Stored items
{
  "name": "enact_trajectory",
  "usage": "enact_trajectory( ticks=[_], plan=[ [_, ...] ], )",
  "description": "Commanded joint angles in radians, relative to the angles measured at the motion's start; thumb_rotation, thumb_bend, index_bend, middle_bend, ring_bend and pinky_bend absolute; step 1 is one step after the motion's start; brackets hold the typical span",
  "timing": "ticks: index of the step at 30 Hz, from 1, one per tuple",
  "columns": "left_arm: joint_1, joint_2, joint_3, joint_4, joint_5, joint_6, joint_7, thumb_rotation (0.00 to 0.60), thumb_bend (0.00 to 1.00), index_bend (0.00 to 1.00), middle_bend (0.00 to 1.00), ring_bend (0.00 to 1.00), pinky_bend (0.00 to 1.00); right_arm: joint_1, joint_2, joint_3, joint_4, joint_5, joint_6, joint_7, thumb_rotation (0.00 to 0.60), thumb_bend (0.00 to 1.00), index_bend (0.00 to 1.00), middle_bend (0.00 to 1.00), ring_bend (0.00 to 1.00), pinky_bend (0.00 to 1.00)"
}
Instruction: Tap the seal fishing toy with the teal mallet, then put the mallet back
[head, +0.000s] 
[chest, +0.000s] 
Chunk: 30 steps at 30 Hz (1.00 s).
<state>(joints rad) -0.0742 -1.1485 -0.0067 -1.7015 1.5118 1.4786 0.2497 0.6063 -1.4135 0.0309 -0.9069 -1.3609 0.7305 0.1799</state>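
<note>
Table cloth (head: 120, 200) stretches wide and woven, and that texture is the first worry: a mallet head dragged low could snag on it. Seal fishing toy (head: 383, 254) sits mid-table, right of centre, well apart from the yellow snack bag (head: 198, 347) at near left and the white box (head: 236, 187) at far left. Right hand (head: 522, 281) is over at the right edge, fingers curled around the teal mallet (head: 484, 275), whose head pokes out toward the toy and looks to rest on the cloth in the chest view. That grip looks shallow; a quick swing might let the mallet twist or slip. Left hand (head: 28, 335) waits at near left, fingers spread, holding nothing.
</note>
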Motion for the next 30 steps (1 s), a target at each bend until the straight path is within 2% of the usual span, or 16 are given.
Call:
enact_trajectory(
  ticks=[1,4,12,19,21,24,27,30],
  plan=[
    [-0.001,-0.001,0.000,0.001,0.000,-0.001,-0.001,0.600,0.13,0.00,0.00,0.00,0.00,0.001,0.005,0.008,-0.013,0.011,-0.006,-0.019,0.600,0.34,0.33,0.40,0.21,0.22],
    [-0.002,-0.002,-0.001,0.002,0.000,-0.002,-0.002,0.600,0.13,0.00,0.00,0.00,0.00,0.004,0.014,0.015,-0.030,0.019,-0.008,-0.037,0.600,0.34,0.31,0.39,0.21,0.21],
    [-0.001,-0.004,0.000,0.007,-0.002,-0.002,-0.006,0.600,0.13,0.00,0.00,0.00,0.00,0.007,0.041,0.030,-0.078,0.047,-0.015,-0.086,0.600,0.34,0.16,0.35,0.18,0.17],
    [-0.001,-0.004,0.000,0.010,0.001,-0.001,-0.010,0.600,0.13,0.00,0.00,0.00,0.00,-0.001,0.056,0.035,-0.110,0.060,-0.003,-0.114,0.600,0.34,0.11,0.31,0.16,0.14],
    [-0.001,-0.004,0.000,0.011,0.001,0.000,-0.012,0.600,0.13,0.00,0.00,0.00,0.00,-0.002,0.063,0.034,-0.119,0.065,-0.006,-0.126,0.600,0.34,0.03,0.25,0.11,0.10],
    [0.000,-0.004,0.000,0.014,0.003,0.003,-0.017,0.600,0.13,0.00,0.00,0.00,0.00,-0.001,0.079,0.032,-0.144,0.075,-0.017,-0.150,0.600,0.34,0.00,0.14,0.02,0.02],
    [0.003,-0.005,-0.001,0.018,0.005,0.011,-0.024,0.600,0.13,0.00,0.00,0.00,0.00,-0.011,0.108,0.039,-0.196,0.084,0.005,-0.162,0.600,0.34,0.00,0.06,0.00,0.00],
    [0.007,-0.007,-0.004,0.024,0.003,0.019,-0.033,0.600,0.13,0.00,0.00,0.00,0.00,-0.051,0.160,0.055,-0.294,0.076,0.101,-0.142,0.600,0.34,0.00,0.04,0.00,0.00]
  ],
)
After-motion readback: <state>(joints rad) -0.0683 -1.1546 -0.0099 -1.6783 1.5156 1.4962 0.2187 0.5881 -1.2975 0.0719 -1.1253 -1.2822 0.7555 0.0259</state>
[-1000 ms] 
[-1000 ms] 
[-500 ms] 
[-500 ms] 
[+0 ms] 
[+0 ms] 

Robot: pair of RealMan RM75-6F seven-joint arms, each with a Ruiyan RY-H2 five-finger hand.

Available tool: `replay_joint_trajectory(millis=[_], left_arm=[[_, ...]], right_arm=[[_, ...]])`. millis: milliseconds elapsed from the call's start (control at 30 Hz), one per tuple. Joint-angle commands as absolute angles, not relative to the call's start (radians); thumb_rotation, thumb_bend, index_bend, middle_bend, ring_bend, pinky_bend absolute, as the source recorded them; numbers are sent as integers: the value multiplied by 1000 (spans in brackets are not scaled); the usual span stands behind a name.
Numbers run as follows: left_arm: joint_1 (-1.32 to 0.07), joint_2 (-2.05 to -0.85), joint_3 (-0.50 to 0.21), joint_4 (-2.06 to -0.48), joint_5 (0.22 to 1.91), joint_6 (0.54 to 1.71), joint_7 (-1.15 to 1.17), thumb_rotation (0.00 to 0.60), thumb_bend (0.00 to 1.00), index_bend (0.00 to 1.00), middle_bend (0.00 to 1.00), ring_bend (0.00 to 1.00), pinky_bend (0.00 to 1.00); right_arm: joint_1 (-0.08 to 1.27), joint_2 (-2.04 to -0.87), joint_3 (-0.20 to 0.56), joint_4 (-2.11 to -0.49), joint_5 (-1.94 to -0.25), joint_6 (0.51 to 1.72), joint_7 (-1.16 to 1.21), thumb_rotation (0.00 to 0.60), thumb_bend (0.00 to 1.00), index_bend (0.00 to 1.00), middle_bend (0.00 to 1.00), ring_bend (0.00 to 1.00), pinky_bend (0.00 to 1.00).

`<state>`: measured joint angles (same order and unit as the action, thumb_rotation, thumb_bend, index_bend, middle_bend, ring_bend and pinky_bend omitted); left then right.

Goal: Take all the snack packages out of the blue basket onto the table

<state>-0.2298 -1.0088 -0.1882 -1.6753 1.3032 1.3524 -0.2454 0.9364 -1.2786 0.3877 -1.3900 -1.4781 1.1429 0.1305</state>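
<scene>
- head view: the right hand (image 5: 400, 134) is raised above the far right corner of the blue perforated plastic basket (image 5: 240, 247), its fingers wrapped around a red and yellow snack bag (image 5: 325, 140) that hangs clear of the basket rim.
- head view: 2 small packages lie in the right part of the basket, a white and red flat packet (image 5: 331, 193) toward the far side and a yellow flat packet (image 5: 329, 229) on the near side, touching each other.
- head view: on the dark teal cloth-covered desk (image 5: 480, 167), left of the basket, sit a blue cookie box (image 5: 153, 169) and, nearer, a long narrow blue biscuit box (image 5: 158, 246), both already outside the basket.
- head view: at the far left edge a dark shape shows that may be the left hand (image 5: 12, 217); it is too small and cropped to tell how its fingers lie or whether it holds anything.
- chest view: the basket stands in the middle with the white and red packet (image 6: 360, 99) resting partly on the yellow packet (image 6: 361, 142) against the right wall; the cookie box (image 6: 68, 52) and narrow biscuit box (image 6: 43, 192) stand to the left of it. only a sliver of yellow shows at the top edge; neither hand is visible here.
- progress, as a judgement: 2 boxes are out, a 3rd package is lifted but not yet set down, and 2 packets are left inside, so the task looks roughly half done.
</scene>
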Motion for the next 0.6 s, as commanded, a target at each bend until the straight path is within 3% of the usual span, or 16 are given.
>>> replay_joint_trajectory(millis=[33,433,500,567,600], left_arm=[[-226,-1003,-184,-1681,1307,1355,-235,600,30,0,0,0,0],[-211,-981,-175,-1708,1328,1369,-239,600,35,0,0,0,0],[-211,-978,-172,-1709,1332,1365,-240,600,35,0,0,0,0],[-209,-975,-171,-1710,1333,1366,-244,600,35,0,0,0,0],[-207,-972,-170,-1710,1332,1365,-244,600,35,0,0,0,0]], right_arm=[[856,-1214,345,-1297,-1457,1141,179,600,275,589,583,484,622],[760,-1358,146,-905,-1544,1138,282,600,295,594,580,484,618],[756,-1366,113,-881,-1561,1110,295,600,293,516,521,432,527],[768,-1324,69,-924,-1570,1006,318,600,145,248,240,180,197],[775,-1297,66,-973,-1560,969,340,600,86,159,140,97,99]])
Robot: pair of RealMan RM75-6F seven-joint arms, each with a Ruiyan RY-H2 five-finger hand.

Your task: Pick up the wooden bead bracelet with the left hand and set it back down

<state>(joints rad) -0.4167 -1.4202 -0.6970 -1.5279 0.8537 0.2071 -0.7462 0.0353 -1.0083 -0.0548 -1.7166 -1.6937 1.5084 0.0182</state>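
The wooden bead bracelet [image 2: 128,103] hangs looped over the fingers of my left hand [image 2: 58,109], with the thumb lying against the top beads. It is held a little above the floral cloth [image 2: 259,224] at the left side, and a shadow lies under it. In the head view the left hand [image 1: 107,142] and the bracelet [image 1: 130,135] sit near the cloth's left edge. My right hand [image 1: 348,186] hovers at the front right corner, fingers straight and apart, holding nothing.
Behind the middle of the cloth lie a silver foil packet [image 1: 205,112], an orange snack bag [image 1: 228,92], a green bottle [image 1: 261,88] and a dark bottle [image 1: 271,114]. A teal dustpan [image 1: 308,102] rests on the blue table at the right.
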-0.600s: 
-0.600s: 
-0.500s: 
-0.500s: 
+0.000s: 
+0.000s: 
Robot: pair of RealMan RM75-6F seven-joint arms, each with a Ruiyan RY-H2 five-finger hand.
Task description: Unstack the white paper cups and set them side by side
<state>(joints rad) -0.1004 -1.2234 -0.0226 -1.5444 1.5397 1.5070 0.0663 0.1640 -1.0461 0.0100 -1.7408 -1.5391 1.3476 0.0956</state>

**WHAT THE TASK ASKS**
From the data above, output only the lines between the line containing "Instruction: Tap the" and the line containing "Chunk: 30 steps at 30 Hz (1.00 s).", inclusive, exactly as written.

**SOLUTION BELOW**
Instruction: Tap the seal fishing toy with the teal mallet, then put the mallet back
[head, +0.000s] 
[chest, +0.000s] 
Chunk: 30 steps at 30 Hz (1.00 s).

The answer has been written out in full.